### TASK STATEMENT
Repeat the lines of the data that follow, please, starting at the first and stopping after the one with "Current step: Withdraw".
********
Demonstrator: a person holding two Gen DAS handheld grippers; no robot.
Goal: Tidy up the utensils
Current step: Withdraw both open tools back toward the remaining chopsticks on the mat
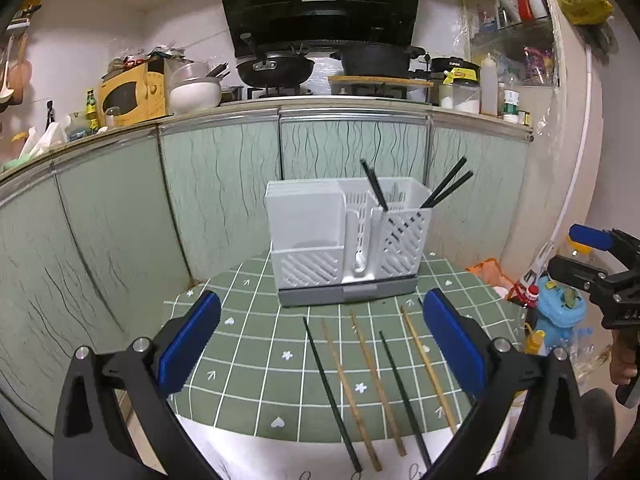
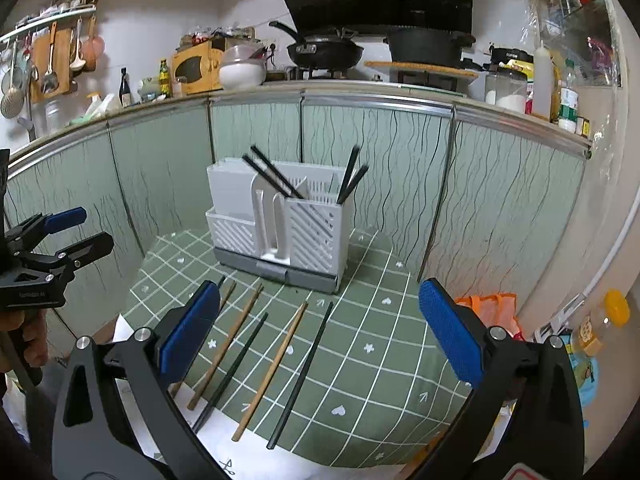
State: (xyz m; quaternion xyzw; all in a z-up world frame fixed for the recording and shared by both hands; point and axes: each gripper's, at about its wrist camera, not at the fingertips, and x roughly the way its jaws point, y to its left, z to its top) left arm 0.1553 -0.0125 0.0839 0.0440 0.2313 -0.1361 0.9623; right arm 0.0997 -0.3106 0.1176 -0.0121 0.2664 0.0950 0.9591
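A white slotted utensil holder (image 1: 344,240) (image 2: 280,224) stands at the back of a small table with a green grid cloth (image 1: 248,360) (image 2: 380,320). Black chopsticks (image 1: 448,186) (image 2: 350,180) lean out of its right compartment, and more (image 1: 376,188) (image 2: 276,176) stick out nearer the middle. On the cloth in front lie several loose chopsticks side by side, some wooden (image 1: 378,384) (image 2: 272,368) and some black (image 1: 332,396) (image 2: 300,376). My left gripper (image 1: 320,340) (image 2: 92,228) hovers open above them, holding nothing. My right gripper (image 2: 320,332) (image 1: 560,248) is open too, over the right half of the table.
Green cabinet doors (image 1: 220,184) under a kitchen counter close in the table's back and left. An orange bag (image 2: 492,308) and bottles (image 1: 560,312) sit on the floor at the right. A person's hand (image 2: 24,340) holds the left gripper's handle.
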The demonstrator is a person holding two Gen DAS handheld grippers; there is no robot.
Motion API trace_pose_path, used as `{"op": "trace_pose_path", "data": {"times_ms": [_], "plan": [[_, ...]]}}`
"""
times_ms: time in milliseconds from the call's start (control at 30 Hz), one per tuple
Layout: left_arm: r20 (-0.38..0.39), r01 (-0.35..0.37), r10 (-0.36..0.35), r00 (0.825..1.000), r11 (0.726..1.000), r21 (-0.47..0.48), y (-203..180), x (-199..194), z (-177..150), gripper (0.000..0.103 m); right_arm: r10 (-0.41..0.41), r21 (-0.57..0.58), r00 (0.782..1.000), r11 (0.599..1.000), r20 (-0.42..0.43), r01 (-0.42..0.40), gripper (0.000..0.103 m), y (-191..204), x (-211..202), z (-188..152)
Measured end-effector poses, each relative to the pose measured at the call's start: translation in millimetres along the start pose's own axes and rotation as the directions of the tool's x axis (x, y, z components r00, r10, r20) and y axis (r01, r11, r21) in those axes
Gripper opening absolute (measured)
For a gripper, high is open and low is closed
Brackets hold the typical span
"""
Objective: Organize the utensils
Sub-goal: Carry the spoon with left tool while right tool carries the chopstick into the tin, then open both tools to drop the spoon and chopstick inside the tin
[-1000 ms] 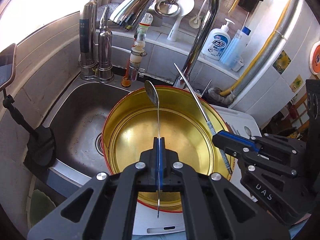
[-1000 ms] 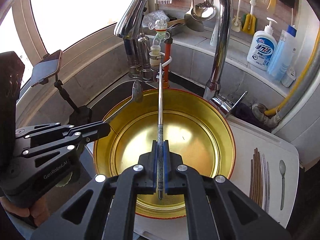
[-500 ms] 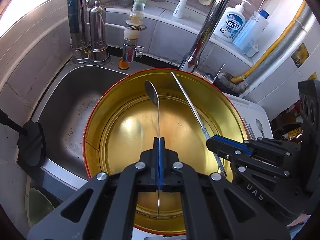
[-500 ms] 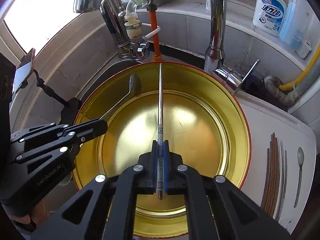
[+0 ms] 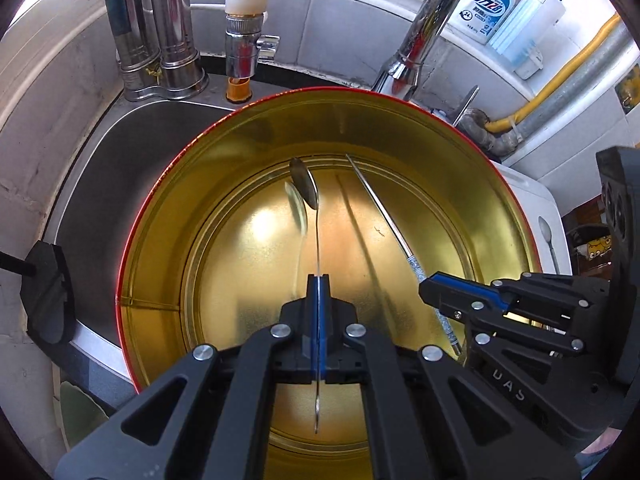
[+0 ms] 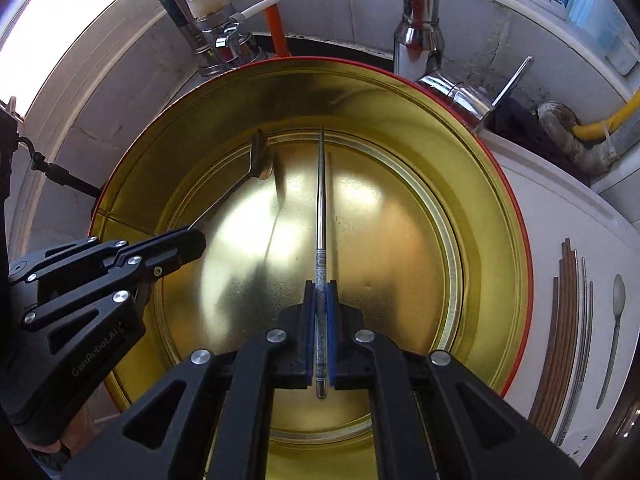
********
### REPLY TO THE EXERCISE
Demonstrator: a person holding two Gen DAS handheld grippers; no robot.
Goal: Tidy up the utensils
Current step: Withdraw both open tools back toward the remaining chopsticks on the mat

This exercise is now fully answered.